**Task requirements:**
Restate word for word the lines of the data below, from the first through the one that has "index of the".
[Start of Attachment]
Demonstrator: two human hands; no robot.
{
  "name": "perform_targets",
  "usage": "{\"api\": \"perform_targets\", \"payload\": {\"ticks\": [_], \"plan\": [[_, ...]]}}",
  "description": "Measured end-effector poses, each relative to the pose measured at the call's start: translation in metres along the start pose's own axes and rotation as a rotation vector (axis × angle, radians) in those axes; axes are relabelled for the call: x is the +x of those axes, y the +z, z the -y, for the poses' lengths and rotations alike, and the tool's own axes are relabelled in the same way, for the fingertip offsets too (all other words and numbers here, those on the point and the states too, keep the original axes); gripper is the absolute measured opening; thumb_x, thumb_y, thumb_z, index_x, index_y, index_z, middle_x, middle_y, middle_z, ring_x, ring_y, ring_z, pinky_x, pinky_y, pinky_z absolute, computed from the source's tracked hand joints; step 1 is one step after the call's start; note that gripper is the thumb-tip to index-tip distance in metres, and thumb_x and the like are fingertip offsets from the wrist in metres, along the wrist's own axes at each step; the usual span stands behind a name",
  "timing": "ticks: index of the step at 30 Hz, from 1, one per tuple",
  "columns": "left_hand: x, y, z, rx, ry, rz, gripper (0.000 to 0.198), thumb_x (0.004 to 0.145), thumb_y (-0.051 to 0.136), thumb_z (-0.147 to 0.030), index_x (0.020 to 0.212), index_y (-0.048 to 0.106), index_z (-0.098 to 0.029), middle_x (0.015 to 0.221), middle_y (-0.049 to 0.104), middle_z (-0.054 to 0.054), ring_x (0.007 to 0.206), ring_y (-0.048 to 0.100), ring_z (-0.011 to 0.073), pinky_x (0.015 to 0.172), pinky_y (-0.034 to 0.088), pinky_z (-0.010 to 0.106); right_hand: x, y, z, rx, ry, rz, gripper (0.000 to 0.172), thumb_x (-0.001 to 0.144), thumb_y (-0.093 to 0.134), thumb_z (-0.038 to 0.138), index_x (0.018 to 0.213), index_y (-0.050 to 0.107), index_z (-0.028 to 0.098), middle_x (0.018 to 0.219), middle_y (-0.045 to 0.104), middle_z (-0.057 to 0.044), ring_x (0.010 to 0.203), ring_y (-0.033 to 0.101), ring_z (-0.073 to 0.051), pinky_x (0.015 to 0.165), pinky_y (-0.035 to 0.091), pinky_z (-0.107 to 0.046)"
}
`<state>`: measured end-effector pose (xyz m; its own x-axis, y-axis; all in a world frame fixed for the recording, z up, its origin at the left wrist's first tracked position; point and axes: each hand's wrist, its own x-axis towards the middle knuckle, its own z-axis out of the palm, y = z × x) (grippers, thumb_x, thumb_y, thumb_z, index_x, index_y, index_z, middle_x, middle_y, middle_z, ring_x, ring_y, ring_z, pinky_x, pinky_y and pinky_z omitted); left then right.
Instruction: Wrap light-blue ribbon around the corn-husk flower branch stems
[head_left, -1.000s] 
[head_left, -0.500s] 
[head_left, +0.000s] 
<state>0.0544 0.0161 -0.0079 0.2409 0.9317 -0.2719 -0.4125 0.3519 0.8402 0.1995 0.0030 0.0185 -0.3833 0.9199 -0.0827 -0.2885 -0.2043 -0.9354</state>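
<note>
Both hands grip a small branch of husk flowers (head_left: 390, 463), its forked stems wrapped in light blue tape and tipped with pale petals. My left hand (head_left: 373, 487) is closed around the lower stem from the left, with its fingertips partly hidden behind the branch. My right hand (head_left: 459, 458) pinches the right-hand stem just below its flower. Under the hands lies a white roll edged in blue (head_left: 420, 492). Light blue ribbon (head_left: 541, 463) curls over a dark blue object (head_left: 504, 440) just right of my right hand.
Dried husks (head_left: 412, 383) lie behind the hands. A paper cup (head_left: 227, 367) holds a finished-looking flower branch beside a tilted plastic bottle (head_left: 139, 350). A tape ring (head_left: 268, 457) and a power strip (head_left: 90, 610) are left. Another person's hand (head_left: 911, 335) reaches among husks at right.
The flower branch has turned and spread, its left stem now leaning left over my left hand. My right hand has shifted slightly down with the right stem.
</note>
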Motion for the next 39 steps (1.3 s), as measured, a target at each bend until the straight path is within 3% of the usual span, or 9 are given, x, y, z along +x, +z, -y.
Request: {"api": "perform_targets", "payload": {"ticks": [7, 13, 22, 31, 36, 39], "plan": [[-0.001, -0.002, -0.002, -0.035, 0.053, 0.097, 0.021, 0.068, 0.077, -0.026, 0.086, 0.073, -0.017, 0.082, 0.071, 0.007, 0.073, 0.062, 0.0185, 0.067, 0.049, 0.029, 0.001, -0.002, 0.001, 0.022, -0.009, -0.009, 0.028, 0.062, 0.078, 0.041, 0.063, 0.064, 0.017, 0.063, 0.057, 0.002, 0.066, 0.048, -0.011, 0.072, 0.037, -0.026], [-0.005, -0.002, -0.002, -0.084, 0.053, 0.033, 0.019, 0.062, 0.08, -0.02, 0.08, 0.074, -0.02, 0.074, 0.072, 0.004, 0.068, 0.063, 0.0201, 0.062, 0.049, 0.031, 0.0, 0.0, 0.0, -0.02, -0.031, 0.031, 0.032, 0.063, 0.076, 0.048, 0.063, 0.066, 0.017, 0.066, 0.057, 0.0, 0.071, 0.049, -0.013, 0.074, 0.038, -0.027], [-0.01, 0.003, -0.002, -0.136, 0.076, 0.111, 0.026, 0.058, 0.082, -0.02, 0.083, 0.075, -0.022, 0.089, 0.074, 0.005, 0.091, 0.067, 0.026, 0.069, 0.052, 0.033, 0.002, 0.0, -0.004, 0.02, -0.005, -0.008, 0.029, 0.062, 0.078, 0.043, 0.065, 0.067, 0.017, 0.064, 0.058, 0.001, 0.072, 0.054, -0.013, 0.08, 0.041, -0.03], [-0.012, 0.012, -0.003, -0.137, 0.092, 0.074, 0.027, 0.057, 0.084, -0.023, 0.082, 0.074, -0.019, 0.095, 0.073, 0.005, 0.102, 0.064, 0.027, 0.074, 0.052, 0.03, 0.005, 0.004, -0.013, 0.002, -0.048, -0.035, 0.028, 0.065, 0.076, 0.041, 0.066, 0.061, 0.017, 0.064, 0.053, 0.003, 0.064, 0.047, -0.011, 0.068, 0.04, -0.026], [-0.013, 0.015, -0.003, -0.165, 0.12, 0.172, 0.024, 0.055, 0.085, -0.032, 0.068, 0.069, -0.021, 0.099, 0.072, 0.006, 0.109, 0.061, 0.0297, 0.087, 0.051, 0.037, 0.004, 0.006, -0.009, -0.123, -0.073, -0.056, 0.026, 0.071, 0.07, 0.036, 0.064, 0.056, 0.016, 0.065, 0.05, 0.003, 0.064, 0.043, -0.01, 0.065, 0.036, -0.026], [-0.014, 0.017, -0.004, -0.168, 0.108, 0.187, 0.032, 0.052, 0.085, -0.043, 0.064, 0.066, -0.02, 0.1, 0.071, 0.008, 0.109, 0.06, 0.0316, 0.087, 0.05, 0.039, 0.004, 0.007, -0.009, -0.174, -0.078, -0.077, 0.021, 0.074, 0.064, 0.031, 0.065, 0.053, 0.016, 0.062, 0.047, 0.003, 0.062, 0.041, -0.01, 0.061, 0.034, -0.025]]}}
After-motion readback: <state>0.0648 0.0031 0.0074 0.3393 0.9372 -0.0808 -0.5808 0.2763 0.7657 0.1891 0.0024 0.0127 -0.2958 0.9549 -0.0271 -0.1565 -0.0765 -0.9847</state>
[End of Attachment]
**Output for this task:**
Demonstrator: two human hands; no robot.
{
  "name": "perform_targets",
  "usage": "{\"api\": \"perform_targets\", \"payload\": {\"ticks\": [_], \"plan\": [[_, ...]]}}",
  "description": "Measured end-effector poses, each relative to the pose measured at the call's start: translation in metres along the start pose's own axes and rotation as a rotation vector (axis × angle, radians) in those axes; axes are relabelled for the call: x is the +x of those axes, y the +z, z the -y, for the poses' lengths and rotations alike, and the tool's own axes are relabelled in the same way, for the fingertip offsets too (all other words and numbers here, those on the point and the states too, keep the original axes); gripper is the absolute measured opening; thumb_x, thumb_y, thumb_z, index_x, index_y, index_z, middle_x, middle_y, middle_z, ring_x, ring_y, ring_z, pinky_x, pinky_y, pinky_z absolute, computed from the source's tracked hand joints; step 1 is one step after the call's start; note that gripper is the thumb-tip to index-tip distance in metres, and thumb_x and the like are fingertip offsets from the wrist in metres, along the wrist's own axes at each step; the usual span stands behind a name",
  "timing": "ticks: index of the step at 30 Hz, from 1, one per tuple",

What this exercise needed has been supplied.